Die Koalition kann sich nicht einigen, wie stark das Strafrecht verschärft werden soll, um Sterbehilfe zu bekämpfen. Deshalb bleibt alles beim Alten.

CHRISTIAN RATH |

Die Hilfe zur Selbsttötung wird - anders als geplant - nun doch nicht bestraft. Die Koalition kann sich nicht einigen, wie weit das Verbot gehen soll und gibt das Projekt deshalb vorerst auf. Das erklärte Günther Krings (CDU), der zuständige Unions-Fraktionsvize.

Bislang ist die Beihilfe zur Selbsttötung in Deutschland straflos, weil auch der Suizid selbst keine Straftat ist. Wer also einem Sterbewilligen ein tödliches Medikament besorgt, bleibt straffrei. Entscheidend ist, dass der Sterbewillige selbst das Medikament einnimmt. Als aktive Sterbehilfe ist nur strafbar, wenn eine andere Person das tödliche Medikament verabreicht.
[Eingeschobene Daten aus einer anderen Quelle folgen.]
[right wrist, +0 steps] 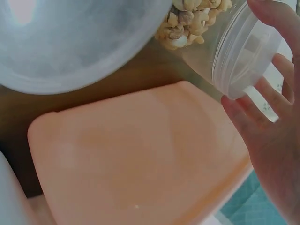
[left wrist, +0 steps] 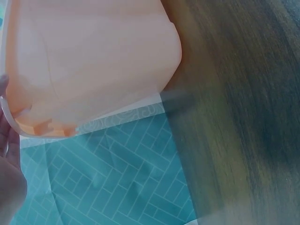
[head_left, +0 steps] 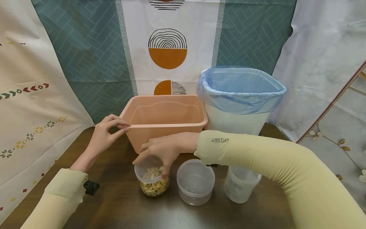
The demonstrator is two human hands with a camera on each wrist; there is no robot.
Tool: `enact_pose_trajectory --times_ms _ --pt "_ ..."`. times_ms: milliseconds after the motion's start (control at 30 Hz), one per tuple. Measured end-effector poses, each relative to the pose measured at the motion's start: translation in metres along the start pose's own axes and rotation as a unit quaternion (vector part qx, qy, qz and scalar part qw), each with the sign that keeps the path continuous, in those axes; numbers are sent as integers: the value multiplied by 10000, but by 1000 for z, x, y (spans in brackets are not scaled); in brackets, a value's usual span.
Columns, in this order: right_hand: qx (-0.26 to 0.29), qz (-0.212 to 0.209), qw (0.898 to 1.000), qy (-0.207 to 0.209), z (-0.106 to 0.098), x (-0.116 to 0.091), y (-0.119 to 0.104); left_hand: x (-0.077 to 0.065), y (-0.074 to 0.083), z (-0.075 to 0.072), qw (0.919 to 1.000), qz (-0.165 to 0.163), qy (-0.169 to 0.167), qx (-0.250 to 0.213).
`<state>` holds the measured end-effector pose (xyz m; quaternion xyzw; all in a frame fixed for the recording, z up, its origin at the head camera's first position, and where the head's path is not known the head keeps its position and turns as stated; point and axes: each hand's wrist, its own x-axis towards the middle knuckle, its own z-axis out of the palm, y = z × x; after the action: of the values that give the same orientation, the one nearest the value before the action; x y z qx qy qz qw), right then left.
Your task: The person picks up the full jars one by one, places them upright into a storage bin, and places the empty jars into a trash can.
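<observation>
A clear round jar (head_left: 154, 188) of pale nuts (right wrist: 180, 26) stands on the dark wooden table. From above, my right hand (head_left: 164, 149) grips its translucent lid (right wrist: 241, 58), with thumb and fingers spread around the edge. Behind the jar is a peach plastic bin (head_left: 166, 126). My left hand (head_left: 105, 132) pinches the bin's rim at its near left corner; in the left wrist view, the thumb and fingers are on either side of that rim (left wrist: 6, 110).
To the jar's right stand a wide clear tub (head_left: 195, 184) and a taller clear container (head_left: 240, 187), partly under my right sleeve. A white bin (head_left: 237, 118) lined with a blue bag (head_left: 243, 102) is behind them. Patterned cloth (head_left: 85, 54) hangs at the back.
</observation>
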<state>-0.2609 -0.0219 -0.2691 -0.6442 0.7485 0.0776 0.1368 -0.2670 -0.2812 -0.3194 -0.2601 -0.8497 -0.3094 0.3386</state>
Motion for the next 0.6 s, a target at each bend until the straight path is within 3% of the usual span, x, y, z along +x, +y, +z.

Ein Gesetzentwurf von Justizministerin Sabine Leutheusser-Schnarrenberger (FDP) sah nun vor, die "Förderung der Selbsttötung" mit Freiheitsstrafe bis zu drei Jahren oder Geldstrafe zu bedrohen, wenn sie "gewerbsmäßig" erfolgt. Dazu sollte es genügen, wenn gewerbsmäßig Kontakte zu Suizidhilfe-Organisationen in der Schweiz vermittelt werden.

Das Kabinett hatte dem Entwurf zugestimmt. Einer Mehrheit in der CDU-Fraktion ging das nicht weit genug. Sie wollten schon die "geschäftsmäßige", also regelmäßige Hilfe bestrafen. So sollte verhindert werden, dass entsprechende Organisationen arbeiten können, indem sie zum Beispiel nur die Erstattung von Kosten verlangen. Auch Kirchen und Ärzte-Organisationen verlangten eine Verschärfung des Regierungsentwurfs.

Die Justizministerin lehnte das ab. Für sie ist die Verschärfung des Strafrechts ohnehin "keine Herzensangelegenheit", wie sie betonte. Sie konnte sich darauf berufen, dass im Koalitionsvertrag nur die Bestrafung "gewerbsmäßiger" Suizidhilfe vorgesehen ist.

Dass das Strafgesetzbuch nun gar nicht geändert wird, hatte sich schon in den vergangenen Tagen angedeutet. Bundeskanzlerin Angela Merkel (CDU) hatte in einem Interview gesagt, sie sehe für Regelungen, die über den Koalitionsvertrag hinausgehen, "zur Zeit noch keine Mehrheit". Krings erklärte jetzt, das Thema sei in dieser Wahlperiode politisch vom Tisch. Der Regierungsentwurf habe allerdings zumindest ein Signal gesetzt, dass die Hilfe zur Selbsttötung "nie eine normale Dienstleistung" werden könne. Doch "diese Chance dürfte nun auf lange Zeit verloren sein".